聽說男同學有在追的女生,許沐子居然沒有任何失落。

才過了不到一個月而已。

雅思課堂上轉頭偷看的日子,在群裏被艾特的慌亂和緊張,聚會時刻意解開襯衫領口紐扣的小心機......

好像已經是很久很久以前的事。

像李白詩裏說的,“輕舟已過萬重山”。

值機時,男同學問要不要選同排座位,許沐子也同意了。

他們可聊的話題不多。
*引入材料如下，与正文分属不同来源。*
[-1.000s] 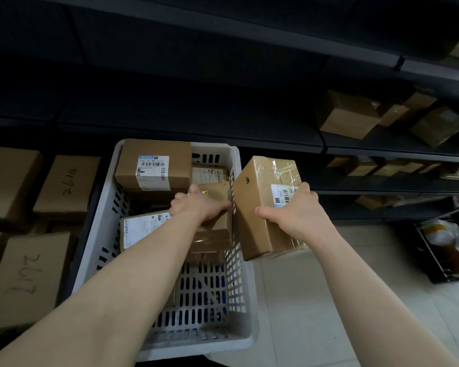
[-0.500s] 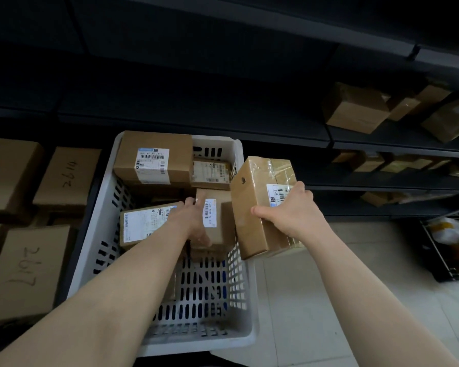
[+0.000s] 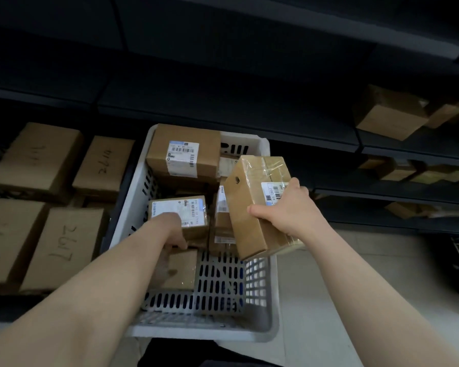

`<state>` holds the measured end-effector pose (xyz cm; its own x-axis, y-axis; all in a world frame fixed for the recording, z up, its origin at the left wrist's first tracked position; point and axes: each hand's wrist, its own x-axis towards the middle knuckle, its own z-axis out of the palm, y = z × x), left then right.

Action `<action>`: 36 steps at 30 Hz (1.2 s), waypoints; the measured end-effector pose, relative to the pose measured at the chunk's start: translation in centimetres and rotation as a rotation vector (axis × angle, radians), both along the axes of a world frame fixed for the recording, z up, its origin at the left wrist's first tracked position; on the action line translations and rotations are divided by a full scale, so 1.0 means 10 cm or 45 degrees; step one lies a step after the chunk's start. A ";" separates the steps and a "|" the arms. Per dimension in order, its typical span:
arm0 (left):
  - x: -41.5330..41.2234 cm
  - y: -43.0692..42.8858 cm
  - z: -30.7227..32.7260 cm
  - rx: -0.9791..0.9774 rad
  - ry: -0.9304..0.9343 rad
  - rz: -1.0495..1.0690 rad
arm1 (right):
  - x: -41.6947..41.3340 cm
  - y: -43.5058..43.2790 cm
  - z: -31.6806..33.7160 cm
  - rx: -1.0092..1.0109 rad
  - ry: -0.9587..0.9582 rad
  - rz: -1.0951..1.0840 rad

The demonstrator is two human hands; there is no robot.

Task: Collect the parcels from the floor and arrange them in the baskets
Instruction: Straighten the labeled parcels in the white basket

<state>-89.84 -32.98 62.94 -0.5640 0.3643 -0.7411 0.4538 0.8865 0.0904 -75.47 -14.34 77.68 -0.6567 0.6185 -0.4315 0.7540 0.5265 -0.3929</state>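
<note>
Two risks stand out from where I sit. First, the taped parcel (image 3: 252, 207) hangs tilted over the right rim of the basket (image 3: 204, 332), and about half of it overhangs the floor (image 3: 316, 300). My right hand (image 3: 284, 215) has it in a one-handed clamp, thumb on the left face and fingers wrapped over the label side. The tape looks glossy, so I judge it could slide out of that grip and drop outside the basket, or clip the rim on the way in.

Second, the free space inside is tight. My left hand (image 3: 170, 230) is down in the near half, fingers bent at the near edge of the labelled parcel (image 3: 178, 210) and just above the small parcel (image 3: 179, 271). I cannot tell whether it grips either one or only touches them. If the taped parcel comes down before that hand is clear, I expect it to pinch the fingers. It might also tip the upright parcel (image 3: 221, 221), which stands just left of it. The large parcel (image 3: 183, 152) sits high at the far end and could shift if the pile is nudged.

I cannot see what the basket stands on. Pale floor tiles show to its right. Dark shelving (image 3: 223, 112) fills the far side, with brown boxes (image 3: 390, 115) on its right bays. Numbered cartons (image 3: 64, 247) are packed on the left, and the light is dim.
</note>
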 end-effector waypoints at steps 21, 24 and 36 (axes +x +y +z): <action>0.15 -0.62 -0.28 0.120 -0.013 -0.010 | 0.08 -0.56 -0.21 -0.151 -0.075 0.502; 0.32 -0.72 -0.41 0.174 0.016 -0.055 | 0.12 -0.64 -0.38 -0.164 -0.122 0.522; 0.53 -0.65 -1.05 -0.189 0.245 -0.467 | 0.29 -0.61 -0.58 -0.182 -0.089 0.445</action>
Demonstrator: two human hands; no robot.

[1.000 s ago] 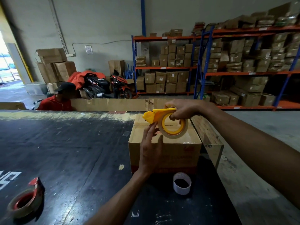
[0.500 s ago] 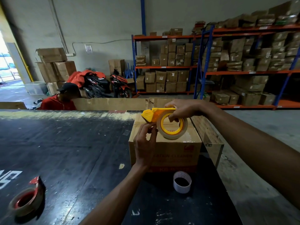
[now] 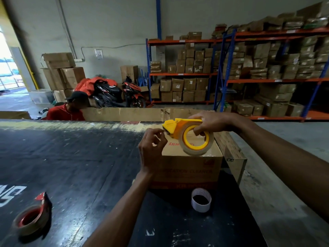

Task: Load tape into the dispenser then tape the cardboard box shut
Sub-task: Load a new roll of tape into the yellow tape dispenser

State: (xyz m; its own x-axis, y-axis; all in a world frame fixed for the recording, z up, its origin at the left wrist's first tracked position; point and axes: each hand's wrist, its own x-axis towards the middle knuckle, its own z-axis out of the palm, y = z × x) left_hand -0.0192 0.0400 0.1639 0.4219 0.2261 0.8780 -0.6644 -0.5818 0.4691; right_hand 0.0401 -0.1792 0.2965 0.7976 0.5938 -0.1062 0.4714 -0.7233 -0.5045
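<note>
Right hand [image 3: 211, 123] gripping yellow tape dispenser [image 3: 179, 126] loaded with clear tape roll [image 3: 195, 145], left hand [image 3: 151, 147] pinching at its cutter end, cardboard box [image 3: 188, 168] directly beneath

We see a yellow dispenser [image 3: 175, 126] with pale beige tape [image 3: 195, 152], a brown box [image 3: 188, 166] with red lettering, seemingly a red band below.
</note>
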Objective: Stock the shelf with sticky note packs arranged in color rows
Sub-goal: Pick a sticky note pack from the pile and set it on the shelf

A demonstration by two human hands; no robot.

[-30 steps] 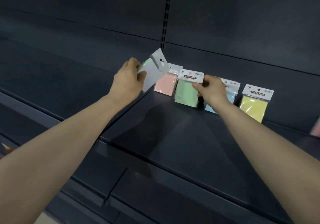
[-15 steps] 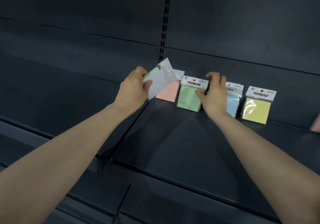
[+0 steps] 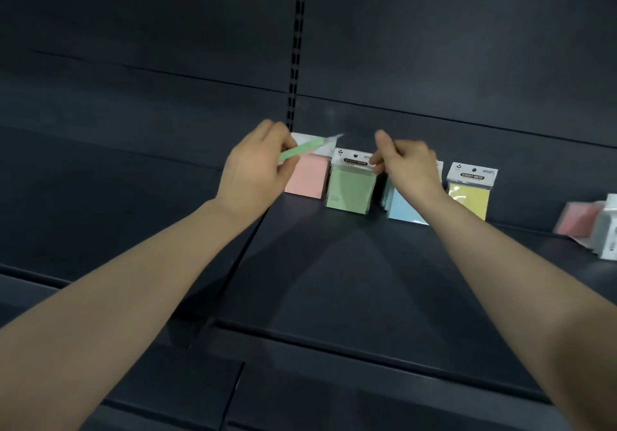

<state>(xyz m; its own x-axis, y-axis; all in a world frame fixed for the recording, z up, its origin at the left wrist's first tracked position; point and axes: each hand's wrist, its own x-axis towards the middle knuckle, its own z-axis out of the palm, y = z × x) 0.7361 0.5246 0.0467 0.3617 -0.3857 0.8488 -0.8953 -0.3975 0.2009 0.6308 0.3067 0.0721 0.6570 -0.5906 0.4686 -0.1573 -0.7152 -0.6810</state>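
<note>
Four sticky note packs stand along the back of the dark shelf (image 3: pixel 334 280): pink (image 3: pixel 307 177), green (image 3: pixel 350 187), blue (image 3: pixel 405 205) and yellow (image 3: pixel 469 193). My left hand (image 3: pixel 257 170) grips another green pack (image 3: pixel 302 148), seen edge-on and blurred, in front of the pink pack's header. My right hand (image 3: pixel 407 163) pinches the white header card of the standing green pack at its right corner. The blue pack is partly hidden behind my right wrist.
More packs, one pink (image 3: pixel 577 218) and one with a white header (image 3: pixel 609 230), lie at the shelf's far right edge. A slotted upright (image 3: pixel 295 57) runs up the dark back panel. A lower shelf edge (image 3: pixel 367 357) crosses below.
The green pack in my left hand has turned from showing its white back to edge-on and shifted right. My right hand moved up from the standing green pack's side to its header.
</note>
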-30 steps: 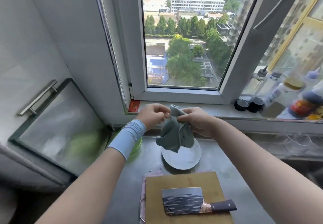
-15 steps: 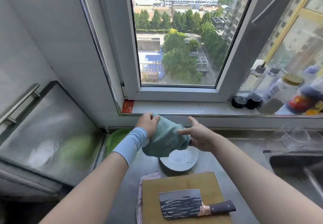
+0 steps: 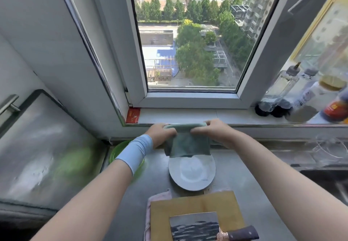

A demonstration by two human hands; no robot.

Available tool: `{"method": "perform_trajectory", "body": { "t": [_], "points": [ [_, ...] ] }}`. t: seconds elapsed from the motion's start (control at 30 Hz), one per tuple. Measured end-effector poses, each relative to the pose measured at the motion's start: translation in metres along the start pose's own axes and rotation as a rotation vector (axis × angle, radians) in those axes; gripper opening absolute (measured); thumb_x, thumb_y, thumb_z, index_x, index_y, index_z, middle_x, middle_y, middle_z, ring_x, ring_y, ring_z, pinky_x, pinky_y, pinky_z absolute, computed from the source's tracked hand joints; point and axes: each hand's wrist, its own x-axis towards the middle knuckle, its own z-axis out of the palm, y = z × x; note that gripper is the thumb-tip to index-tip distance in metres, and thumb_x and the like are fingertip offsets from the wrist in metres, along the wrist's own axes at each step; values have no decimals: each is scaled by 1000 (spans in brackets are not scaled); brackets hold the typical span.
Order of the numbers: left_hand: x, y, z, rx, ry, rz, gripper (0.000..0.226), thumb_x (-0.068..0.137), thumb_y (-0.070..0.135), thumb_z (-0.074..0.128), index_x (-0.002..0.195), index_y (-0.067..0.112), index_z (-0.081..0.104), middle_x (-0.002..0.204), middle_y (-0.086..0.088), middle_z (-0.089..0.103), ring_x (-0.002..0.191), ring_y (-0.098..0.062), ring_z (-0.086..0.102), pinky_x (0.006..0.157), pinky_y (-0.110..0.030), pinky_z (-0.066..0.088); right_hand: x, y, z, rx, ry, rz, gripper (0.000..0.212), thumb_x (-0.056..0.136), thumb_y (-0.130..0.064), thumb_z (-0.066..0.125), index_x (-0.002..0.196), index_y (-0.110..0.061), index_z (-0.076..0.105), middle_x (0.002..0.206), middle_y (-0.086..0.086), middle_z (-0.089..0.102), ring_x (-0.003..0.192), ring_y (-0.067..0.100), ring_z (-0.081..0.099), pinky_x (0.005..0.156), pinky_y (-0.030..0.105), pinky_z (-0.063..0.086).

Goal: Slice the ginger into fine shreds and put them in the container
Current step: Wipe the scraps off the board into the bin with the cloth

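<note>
Left hand (image 3: 162, 133) and right hand (image 3: 211, 130) pinch cloth (image 3: 188, 146) by top edge, past plate (image 3: 192, 174), far side of cutting board (image 3: 188, 203). No ginger visible. Cleaver (image 3: 195, 227) flat on cutting board, handle pointing right: right hand nearer.

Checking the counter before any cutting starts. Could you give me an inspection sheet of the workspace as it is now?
Surface: grey steel counter, bearing a wooden cutting board on a pink cloth.
Job's things: dark-bladed cleaver lies flat on the board; round grey plate behind the board; no ginger seen.
Clutter: green bowl at left, partly hidden by the forearm.
Grips: left hand and right hand both grip the top edge of a teal cloth hanging at the plate's far rim.
Cables: nothing seen.
Surroundings: window ahead; several bottles and a red card on the sill.
</note>
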Motion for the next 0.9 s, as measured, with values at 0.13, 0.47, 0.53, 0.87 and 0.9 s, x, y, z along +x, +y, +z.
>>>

大多數時間,許沐子都在聽男同學糾結怎麽能俘獲那位“特別愛笑”“笑起來很像小太陽”“渾身正能量”姑娘的芳心。

男同學的糾結倒是沒白費,回學校後沒超過兩個月時間,男同學已經開開心心地和心上人談起了戀愛。

許沐子偶爾會在校園裏遇見他們,停住腳步聊上幾句。

到假期,他們三個也會一起訂回國機票。

許沐子還是那個疑問,和男同學都能毫無芥蒂做朋友。

為什麽和鄧昀不能?

她想,也許是因為,她從來沒真正了解過他。

從他們最開始相處,她就看不透他——

那年寒假,許沐子還是去醫院拔掉了智齒。

她剛拔完牙的前三天,臉腫得像嘴裏塞滿堅果的花栗鼠。

人都那樣了,還堅持戴着口罩出行,在夜裏跟着鄧昀去爬山。

他們在山頂用天文望遠鏡看偷聽過她心事的那枚月亮,還看到了土星的行星環。

許沐子在看到月亮和土星後激動得又蹦又跳,手舞足蹈,被鄧昀評價說,像從人類退化成猿類。

但她才不管這些。

幾個小時後,他們在山頂蹲到了日出,她又一次展現了人類的退化行為,以倒帶般的形式重新跳了一遍她的猿類動作。

轉過身,鄧昀在錄像。

所以許沐子說,她想過的最叛逆的事情,是用鐵砂掌送鄧昀下山。

那陣子他們天天背着兩家長輩私聯,臉消腫的第一天,許沐子跟着鄧昀去了游樂園。

到游樂園才知道,裏面在和幾所音樂學校聯合做音樂主題活動。

天氣很熱,主道路擁擠,很多人把羽絨外套脫掉抱在手裏。

鄧昀抽走許沐子懷裏的羽絨服,慫恿着,把她送上了展示區的鋼琴舞臺。

周圍都是駐足的游客和小孩子,許沐子坐在鋼琴前,緊張地抿着唇。

鄧昀用幾支棉花糖把孩子們哄得團團轉,那些舉着棉花糖的孩子,竟然紛紛為許沐子喊起了加油口號,把這次臨時彈奏渲染得有些熱血。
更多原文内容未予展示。